-- Data extract follows --

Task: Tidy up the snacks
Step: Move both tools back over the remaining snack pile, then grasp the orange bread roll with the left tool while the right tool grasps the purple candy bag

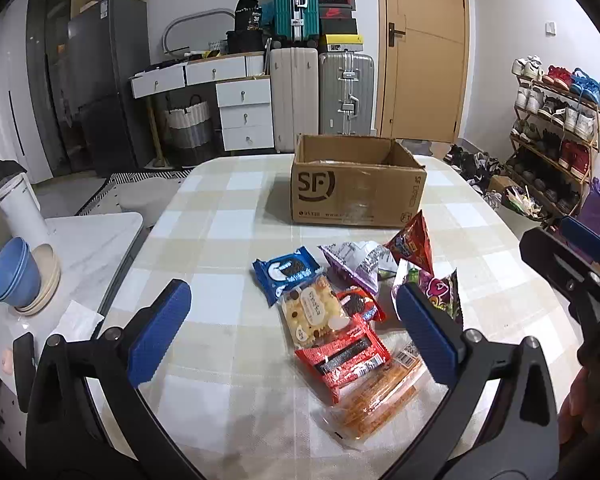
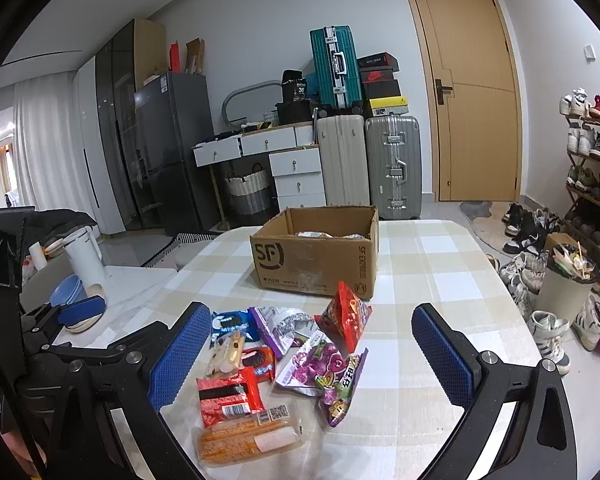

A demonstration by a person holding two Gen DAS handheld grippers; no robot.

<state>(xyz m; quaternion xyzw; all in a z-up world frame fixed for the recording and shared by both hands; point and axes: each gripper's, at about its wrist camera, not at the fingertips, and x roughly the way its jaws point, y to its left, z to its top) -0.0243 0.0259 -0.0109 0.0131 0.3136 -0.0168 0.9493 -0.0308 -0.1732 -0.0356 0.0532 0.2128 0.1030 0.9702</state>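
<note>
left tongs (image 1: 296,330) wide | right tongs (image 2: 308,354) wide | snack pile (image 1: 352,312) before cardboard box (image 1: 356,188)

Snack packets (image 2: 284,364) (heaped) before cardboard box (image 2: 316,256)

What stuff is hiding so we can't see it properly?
- Brown cardboard box: left wrist view, its front wall hides the inside.
- Silvery packets in that box: right wrist view, mostly behind the wall.
- Clear cracker packet: print too small.
- Purple candy bag: left claw finger covers part.
</note>
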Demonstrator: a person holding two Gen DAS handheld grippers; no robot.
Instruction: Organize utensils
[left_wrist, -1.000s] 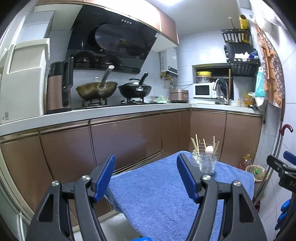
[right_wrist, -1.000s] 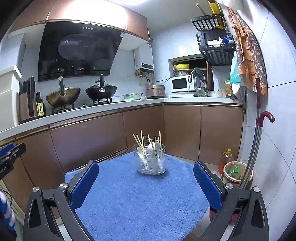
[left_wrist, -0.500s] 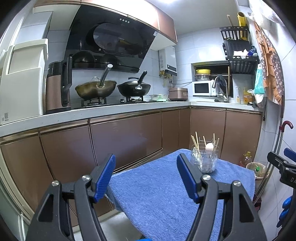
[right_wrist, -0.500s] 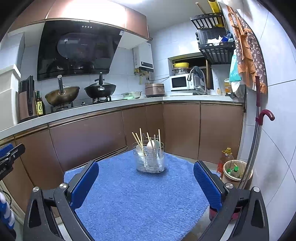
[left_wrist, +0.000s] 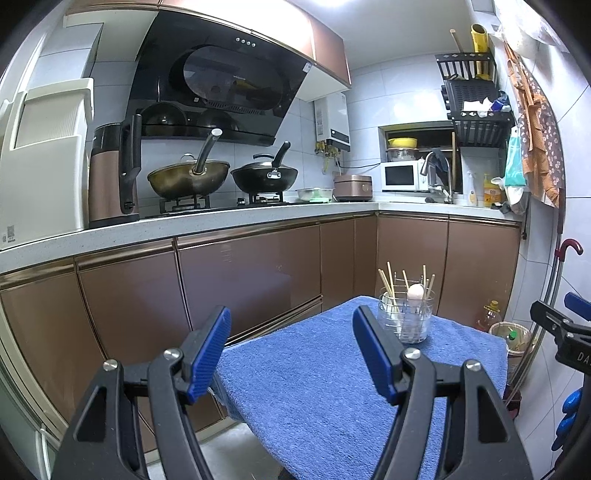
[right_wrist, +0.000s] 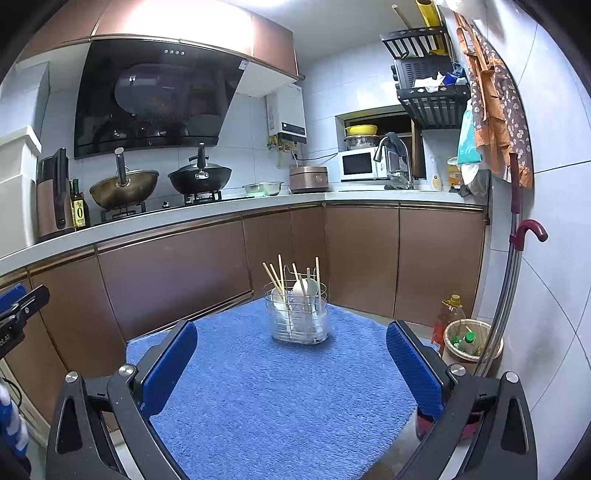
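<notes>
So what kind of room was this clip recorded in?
A home kitchen, most likely: two woks sit on a gas stove under a range hood, a microwave stands on the counter, and a utensil holder rests on a blue towel.

Clear utensil holder (right_wrist: 300, 317) with chopsticks (right_wrist: 275, 275) and white spoon (right_wrist: 301, 290) stands upright.

My little table is wearing a fuzzy blue towel (right_wrist: 280, 398) that's hanging over its edges. The clear utensil holder (right_wrist: 300, 321) is sitting right on it, toward the far end.
</notes>
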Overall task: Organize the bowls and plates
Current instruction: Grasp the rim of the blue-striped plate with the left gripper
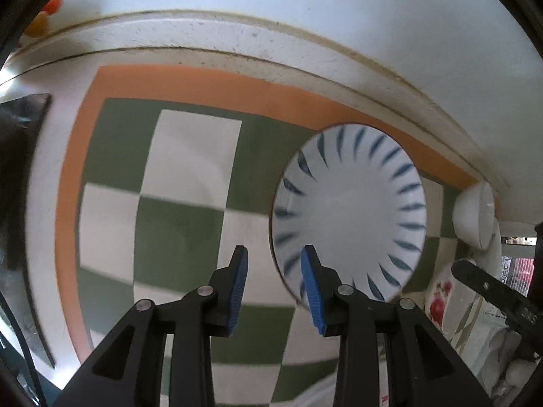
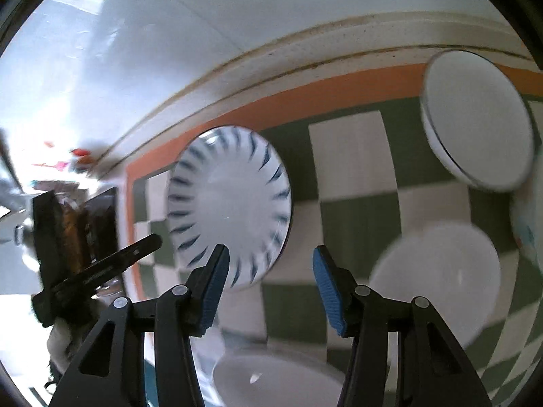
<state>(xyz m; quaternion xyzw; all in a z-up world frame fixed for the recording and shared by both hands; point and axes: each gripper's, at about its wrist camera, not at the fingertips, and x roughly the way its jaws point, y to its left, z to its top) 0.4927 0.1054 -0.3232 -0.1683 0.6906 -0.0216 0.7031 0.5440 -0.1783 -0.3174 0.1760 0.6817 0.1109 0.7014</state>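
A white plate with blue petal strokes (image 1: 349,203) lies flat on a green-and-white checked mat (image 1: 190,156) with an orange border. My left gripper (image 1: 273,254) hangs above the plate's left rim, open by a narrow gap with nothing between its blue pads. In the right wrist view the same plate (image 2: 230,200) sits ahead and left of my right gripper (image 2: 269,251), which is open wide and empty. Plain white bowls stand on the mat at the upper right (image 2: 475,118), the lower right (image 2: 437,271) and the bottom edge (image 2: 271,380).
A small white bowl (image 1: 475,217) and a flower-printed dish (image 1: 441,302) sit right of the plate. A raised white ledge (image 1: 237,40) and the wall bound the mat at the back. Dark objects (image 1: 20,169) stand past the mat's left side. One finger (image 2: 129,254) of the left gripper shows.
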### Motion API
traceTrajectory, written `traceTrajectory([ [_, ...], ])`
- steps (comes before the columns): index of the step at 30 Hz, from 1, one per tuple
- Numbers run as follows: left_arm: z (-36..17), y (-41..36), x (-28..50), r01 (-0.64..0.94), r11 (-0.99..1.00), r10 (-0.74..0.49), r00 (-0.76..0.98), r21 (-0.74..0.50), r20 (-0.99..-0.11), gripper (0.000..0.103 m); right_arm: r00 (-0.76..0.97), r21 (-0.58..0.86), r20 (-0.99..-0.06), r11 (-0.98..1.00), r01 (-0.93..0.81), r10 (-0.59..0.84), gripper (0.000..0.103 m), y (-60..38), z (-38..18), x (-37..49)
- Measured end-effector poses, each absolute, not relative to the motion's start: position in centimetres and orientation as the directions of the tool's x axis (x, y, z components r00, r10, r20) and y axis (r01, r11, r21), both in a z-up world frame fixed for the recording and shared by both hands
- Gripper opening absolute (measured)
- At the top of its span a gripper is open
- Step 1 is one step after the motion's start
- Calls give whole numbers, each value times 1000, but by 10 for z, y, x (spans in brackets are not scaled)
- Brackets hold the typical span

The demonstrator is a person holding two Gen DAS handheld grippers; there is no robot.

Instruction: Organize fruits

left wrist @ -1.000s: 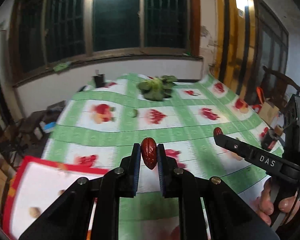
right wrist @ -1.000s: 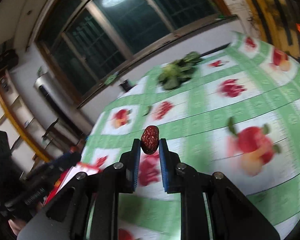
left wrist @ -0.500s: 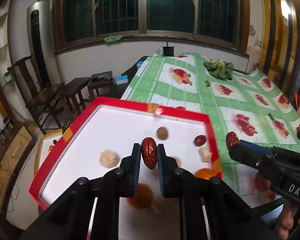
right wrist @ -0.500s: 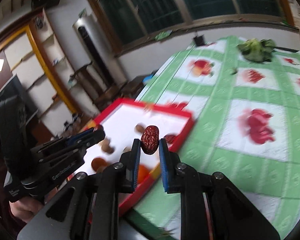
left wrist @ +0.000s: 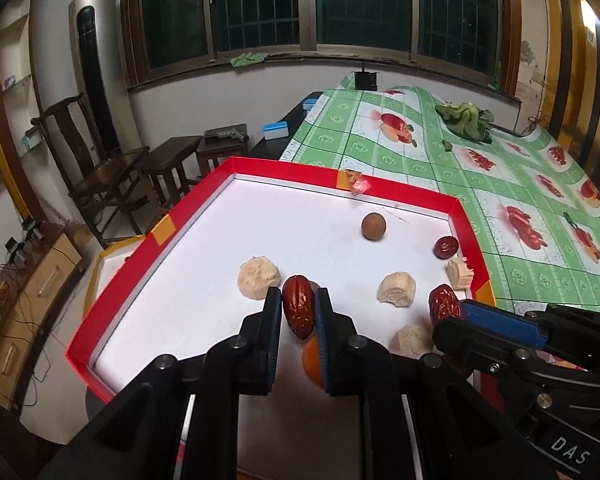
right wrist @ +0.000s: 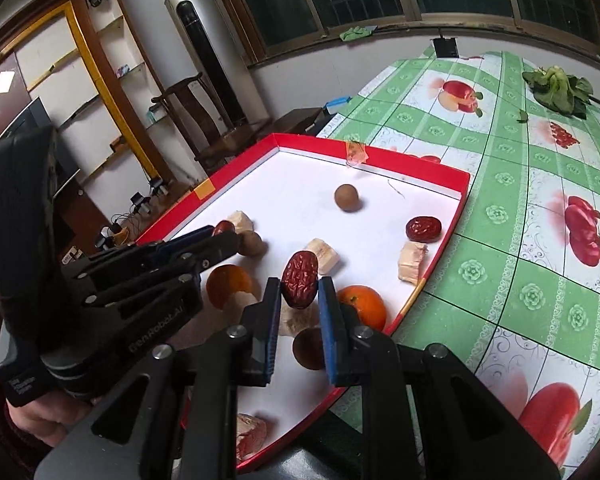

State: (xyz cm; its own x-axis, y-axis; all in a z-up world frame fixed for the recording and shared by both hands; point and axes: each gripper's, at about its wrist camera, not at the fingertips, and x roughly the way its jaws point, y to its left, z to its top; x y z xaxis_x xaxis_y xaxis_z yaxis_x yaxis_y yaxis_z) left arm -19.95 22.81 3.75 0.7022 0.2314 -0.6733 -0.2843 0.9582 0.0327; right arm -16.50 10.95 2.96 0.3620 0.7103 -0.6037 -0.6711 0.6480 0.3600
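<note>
My left gripper (left wrist: 298, 312) is shut on a red date (left wrist: 298, 310) and holds it over the white tray with a red rim (left wrist: 284, 168). My right gripper (right wrist: 299, 286) is shut on another red date (right wrist: 300, 280) above the same tray (right wrist: 380, 156). The right gripper shows in the left wrist view (left wrist: 452, 312), and the left one in the right wrist view (right wrist: 216, 236). In the tray lie a loose red date (right wrist: 423, 229), a brown round fruit (right wrist: 346, 198), pale banana pieces (right wrist: 411, 262) and oranges (right wrist: 362, 306).
The tray sits at the corner of a table with a green fruit-print cloth (right wrist: 540, 208). Leafy greens (right wrist: 558, 88) lie far back on it. Chairs and stools (left wrist: 112, 168) stand beyond the table's left edge.
Both grippers, each still holding its date, have moved from over the tablecloth to over the tray and come lower and closer to the fruit in it.
</note>
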Motion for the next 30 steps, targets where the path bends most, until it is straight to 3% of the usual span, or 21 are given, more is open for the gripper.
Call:
traceTrajectory([
  [1, 39, 227, -201, -284, 958, 235, 703, 39, -671, 26, 359, 359, -606, 646, -674, 710, 21, 110, 30, -166],
  [3, 42, 225, -206, -299, 953, 256, 708, 48, -658, 65, 365, 347, -609, 650, -675, 704, 21, 109, 33, -168],
  [5, 50, 219, -214, -311, 949, 278, 731, 58, -623, 74, 376, 344, -599, 651, -676, 707, 23, 103, 38, -170],
  [9, 67, 204, -222, -313, 944, 313, 756, 102, -574, 82, 433, 348, -541, 661, -665, 721, 58, 81, 52, -175],
  [14, 90, 188, -227, -335, 932, 353, 764, 136, -541, 88, 532, 331, -464, 695, -638, 708, 60, 47, 76, -179],
  [17, 100, 177, -230, -334, 931, 360, 782, 146, -509, 103, 589, 319, -423, 721, -615, 689, 60, 25, 92, -181],
  [19, 111, 168, -237, -339, 930, 366, 807, 142, -464, 103, 623, 307, -395, 736, -603, 675, 61, 12, 100, -186],
  [22, 120, 159, -241, -350, 927, 372, 820, 135, -436, 103, 686, 264, -356, 772, -578, 635, 73, -7, 111, -194],
  [30, 131, 153, -243, -386, 915, 395, 804, 114, -445, 103, 759, 230, -304, 818, -527, 575, 89, -26, 125, -212],
])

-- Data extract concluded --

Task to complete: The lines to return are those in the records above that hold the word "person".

Written answer:
A demonstration by a person holding two Gen DAS handheld grippers; no robot.
Demonstrator: a person holding two Gen DAS handheld grippers; no robot.
The demonstrator is a person holding two Gen DAS handheld grippers; there is no robot.

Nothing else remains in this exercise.